▸ **Dataset**:
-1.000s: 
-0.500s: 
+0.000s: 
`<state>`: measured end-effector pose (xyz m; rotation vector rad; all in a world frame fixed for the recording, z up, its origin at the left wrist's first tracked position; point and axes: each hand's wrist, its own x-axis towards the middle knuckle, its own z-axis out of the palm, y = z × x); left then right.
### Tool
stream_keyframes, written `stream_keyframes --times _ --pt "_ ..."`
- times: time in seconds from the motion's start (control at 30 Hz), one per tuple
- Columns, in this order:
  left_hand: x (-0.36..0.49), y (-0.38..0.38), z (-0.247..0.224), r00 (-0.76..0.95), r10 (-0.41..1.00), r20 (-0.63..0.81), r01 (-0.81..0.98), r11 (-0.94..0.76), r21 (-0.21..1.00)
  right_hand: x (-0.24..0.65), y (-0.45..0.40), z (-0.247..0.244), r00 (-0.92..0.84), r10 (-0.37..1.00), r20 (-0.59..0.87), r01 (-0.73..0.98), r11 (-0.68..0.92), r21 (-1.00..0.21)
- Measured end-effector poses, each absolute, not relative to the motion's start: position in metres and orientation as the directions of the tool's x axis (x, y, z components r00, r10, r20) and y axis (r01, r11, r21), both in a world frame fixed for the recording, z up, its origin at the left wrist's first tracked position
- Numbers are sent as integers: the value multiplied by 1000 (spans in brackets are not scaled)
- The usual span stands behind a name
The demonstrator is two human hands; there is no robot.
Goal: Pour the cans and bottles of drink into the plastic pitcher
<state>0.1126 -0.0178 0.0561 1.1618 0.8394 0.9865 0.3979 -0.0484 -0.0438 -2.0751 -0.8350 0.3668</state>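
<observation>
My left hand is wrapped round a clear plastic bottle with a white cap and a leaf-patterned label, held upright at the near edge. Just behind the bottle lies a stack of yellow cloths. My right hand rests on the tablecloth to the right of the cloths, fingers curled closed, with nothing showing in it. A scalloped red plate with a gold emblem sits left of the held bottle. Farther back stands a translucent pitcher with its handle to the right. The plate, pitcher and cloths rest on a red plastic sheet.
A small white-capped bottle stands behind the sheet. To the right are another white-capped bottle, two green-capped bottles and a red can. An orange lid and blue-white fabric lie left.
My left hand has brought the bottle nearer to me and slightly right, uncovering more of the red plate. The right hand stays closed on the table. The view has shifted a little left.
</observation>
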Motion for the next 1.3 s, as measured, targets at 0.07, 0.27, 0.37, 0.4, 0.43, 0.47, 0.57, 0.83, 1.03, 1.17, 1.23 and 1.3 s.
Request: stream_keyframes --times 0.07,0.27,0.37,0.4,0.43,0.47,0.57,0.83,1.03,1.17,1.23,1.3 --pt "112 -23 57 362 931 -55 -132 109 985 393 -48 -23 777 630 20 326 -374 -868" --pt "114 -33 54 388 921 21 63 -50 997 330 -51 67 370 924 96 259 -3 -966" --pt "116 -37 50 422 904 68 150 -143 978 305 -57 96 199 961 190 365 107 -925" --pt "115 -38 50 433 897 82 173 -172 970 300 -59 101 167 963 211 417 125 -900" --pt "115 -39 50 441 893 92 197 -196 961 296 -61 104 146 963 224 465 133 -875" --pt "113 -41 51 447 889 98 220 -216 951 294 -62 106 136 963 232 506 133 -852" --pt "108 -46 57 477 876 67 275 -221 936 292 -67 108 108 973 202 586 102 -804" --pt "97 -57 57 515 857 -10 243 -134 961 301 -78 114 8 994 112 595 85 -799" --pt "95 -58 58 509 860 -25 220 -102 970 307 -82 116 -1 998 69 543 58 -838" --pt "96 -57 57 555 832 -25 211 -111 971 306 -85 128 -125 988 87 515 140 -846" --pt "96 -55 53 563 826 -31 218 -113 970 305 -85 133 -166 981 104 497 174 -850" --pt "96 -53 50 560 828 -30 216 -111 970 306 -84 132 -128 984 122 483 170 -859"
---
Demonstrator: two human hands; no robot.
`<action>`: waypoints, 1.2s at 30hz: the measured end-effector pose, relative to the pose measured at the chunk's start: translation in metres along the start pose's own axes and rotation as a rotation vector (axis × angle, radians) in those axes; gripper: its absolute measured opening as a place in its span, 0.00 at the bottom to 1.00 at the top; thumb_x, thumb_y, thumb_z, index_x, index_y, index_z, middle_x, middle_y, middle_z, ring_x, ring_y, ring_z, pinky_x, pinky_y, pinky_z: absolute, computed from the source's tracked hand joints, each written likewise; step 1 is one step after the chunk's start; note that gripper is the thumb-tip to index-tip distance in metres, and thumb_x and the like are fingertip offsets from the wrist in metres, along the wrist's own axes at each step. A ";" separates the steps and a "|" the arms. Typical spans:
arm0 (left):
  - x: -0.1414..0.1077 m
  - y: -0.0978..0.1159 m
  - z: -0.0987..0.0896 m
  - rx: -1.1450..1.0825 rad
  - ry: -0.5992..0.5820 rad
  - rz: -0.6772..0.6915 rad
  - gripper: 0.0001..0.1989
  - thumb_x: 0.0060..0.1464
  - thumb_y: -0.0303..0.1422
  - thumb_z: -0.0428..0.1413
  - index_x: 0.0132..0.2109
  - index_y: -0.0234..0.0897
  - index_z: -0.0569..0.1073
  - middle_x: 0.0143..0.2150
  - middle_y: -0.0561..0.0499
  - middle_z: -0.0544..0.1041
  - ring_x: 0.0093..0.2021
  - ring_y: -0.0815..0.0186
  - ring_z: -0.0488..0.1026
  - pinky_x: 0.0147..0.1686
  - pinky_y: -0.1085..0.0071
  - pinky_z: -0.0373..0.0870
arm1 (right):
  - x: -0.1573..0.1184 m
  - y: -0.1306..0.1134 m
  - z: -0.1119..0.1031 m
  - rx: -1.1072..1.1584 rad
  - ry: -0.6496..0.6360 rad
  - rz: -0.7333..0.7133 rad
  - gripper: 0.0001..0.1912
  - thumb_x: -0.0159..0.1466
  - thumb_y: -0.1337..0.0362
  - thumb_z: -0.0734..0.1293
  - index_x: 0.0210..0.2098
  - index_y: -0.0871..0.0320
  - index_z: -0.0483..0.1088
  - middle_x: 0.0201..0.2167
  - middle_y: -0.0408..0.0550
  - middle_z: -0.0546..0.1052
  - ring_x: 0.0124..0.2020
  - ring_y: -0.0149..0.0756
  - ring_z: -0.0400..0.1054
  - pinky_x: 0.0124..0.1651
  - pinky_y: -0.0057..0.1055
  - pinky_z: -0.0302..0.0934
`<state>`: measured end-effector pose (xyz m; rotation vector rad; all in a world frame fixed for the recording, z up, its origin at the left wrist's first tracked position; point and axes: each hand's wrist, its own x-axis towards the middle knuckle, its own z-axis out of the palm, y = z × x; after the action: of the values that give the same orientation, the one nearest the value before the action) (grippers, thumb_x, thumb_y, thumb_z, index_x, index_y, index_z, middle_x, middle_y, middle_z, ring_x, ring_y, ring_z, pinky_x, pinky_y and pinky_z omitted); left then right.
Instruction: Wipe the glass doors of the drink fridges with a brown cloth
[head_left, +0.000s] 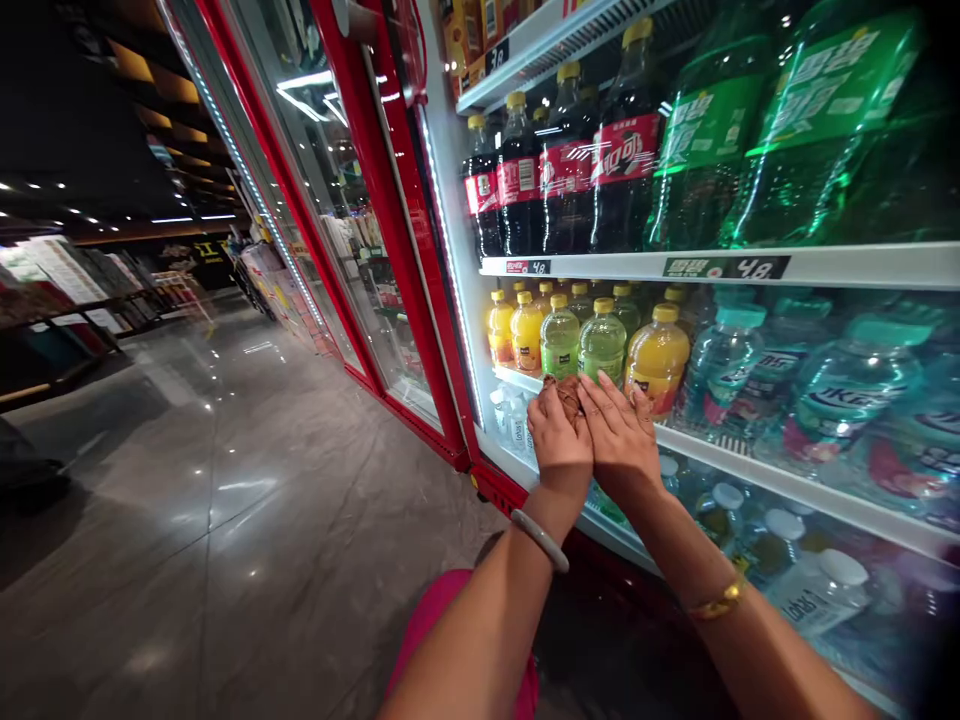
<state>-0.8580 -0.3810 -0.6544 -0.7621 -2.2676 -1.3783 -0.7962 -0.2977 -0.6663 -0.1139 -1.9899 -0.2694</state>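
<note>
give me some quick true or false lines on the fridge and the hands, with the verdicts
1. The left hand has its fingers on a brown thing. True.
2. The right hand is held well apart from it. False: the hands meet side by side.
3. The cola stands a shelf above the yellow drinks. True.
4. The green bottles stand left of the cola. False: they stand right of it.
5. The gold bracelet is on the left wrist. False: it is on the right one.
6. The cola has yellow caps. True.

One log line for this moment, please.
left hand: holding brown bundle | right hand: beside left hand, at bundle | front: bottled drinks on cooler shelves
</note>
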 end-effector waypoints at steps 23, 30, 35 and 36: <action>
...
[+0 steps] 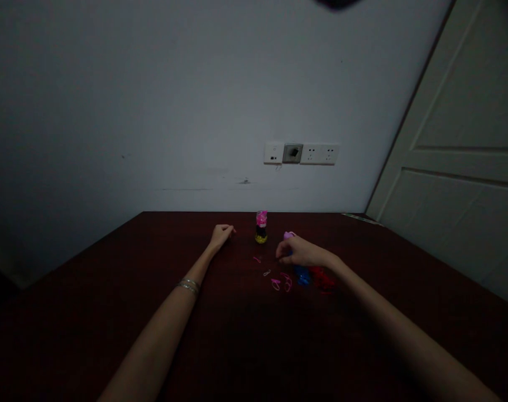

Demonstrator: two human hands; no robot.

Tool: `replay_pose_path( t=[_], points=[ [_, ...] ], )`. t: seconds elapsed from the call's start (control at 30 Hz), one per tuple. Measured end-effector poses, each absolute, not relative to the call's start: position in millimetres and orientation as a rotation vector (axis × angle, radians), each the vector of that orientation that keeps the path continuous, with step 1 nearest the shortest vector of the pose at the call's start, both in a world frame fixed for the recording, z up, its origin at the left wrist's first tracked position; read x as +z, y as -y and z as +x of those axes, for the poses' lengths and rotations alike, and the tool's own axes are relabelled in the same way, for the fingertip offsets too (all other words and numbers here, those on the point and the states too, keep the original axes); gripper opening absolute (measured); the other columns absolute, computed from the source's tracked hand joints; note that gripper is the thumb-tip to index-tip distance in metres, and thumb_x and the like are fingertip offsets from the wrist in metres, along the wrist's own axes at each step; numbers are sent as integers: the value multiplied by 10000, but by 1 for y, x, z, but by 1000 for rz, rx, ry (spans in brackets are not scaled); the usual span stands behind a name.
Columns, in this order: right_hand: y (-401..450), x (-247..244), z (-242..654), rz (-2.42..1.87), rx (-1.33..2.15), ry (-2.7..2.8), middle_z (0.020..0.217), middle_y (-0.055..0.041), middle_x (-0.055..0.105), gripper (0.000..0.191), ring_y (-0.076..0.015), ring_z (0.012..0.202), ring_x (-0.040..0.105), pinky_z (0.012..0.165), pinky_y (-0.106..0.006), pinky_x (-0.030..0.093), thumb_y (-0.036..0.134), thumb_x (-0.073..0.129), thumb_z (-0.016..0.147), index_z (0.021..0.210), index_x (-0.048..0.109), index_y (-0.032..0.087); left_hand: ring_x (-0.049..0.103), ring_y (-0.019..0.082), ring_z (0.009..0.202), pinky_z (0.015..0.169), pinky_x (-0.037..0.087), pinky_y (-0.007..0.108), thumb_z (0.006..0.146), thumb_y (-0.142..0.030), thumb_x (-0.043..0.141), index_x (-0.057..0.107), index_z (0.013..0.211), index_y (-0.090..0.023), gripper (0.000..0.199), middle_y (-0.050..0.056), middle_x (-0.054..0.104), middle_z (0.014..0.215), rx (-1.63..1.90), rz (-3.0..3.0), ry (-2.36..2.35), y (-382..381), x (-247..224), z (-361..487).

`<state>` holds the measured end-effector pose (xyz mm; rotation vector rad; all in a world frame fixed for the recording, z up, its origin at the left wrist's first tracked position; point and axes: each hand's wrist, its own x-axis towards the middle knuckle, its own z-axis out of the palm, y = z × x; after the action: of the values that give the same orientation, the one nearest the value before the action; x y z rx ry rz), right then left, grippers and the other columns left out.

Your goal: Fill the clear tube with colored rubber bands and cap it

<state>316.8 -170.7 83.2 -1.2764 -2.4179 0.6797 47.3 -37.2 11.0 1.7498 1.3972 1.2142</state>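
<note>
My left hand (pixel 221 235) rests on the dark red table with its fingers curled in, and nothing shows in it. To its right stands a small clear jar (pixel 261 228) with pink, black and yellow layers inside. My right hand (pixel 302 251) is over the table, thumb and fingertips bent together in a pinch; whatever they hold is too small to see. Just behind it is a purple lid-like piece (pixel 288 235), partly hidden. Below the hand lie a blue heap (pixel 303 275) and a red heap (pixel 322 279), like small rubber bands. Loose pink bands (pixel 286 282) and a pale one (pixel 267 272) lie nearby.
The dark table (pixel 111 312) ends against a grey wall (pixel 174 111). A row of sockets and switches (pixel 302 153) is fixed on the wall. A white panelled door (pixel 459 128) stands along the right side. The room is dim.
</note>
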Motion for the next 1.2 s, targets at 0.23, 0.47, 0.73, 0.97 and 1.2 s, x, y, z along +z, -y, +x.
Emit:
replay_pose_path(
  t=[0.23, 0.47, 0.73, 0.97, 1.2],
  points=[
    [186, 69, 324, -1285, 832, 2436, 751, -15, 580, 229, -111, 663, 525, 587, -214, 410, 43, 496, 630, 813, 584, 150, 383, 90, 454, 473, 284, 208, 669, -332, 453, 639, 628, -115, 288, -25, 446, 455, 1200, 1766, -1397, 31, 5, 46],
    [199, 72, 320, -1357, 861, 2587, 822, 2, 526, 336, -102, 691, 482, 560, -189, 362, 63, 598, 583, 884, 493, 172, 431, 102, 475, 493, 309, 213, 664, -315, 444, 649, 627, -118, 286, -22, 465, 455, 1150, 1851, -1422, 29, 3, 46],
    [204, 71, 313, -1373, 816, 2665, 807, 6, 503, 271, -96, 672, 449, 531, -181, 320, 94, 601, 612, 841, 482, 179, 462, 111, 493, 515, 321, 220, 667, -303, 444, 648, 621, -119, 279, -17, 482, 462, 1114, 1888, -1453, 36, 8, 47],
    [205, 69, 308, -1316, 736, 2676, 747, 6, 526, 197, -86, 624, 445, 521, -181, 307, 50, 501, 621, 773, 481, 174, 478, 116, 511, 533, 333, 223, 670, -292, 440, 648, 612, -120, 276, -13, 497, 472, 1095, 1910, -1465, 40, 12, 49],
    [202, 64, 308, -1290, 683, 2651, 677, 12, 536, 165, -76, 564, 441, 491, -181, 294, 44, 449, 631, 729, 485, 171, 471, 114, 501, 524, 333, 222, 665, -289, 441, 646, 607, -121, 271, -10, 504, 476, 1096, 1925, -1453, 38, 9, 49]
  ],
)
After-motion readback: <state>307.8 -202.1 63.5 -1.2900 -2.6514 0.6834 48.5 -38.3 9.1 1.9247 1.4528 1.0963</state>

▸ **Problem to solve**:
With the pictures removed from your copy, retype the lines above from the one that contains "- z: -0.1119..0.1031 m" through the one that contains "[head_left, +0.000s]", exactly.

▸ **Completed exercise**:
  - z: -0.1119..0.1031 m
  - rx: -1.1072..1.1584 rad
  - ry: -0.6496..0.6360 rad
  - rz: -0.7333..0.7133 rad
  - gripper: 0.0001..0.1912
  - thumb_x: -0.0159..0.1466
  - thumb_y: -0.1337..0.0362
  - thumb_z: -0.0734..0.1293
  - index_x: 0.0210..0.2098
  - index_y: -0.0871..0.0320
  - index_z: -0.0483..0.1088
  - middle_x: 0.0201..0.2167
  - middle_y: -0.0408..0.0550
  - middle_z: -0.0546..0.1052
  - ring_x: 0.0124..0.2020
  - ring_y: -0.0149..0.0756
  - ring_z: -0.0400..0.1054
  - pinky_x: 0.0124..0.1651
  - pinky_y: -0.0057..0.1055
  - pinky_z: -0.0302..0.0934
`<state>`: measured end-effector pose (xyz m; rotation vector rad; all in a world frame fixed for the recording, z up, its origin at the left wrist's first tracked position; point and axes: each hand's wrist, its own x-axis towards the middle knuckle, its own z-axis out of the palm, y = z × x; after the action: of the values that give the same orientation, the one nearest the value before the action) (grippers, thumb_x, thumb_y, thumb_z, index_x, index_y, index_z, middle_x, middle_y, middle_z, ring_x, ring_y, ring_z, pinky_x, pinky_y and pinky_z omitted); left then right.
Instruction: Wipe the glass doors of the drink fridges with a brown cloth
[head_left, +0.000s] 

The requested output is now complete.